◆ Task item
Give back the listing word for word, from top to bottom.

◆ Data section

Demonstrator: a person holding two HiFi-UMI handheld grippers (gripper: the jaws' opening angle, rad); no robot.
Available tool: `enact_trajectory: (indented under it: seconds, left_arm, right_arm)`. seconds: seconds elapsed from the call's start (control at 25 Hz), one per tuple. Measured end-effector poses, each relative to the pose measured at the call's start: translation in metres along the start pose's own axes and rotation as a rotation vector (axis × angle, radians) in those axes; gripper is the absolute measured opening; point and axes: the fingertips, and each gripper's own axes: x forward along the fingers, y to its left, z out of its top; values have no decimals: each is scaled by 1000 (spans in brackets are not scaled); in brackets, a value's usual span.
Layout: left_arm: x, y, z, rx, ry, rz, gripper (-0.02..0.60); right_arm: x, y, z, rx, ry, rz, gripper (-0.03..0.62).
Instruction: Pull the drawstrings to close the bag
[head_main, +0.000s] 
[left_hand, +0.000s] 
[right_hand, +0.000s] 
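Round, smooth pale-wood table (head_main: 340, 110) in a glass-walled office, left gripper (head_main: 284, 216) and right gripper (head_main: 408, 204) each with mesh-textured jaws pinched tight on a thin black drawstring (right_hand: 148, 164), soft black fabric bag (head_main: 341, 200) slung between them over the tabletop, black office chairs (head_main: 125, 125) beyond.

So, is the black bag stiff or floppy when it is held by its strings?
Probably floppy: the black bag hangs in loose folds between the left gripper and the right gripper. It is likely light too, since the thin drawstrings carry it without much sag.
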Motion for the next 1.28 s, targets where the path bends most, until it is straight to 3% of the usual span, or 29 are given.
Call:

◆ Task result
Demonstrator: a person holding two HiFi-UMI handheld grippers (gripper: the jaws' opening angle, rad); no robot.
Available tool: `enact_trajectory: (indented under it: seconds, left_arm, right_arm)`. seconds: seconds elapsed from the call's start (control at 25 Hz), one per tuple. Measured end-effector poses, each relative to the pose measured at the call's start: translation in metres along the start pose's own axes and rotation as a rotation vector (axis × angle, radians) in those axes; gripper is the absolute measured opening; point and axes: the fingertips, and each gripper's own axes: x forward along the fingers, y to its left, z out of its top; values have no decimals: each is scaled by 1000 (spans in brackets are not scaled); in brackets, a value's usual span.
Layout: left_arm: x, y, z, rx, ry, rz, gripper (-0.02..0.60); right_arm: x, y, z, rx, ry, rz, gripper (-0.03..0.62).
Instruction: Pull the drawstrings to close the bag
[head_main, +0.000s] 
[left_hand, +0.000s] 
[right_hand, +0.000s] 
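Round, smooth pale-wood table (head_main: 340, 110) in a glass-walled office, left gripper (head_main: 284, 216) and right gripper (head_main: 408, 204) each with mesh-textured jaws pinched tight on a thin black drawstring (right_hand: 148, 164), soft black fabric bag (head_main: 341, 200) slung between them over the tabletop, black office chairs (head_main: 125, 125) beyond.

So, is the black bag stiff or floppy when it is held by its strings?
Probably floppy: the black bag hangs in loose folds between the left gripper and the right gripper. It is likely light too, since the thin drawstrings carry it without much sag.
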Motion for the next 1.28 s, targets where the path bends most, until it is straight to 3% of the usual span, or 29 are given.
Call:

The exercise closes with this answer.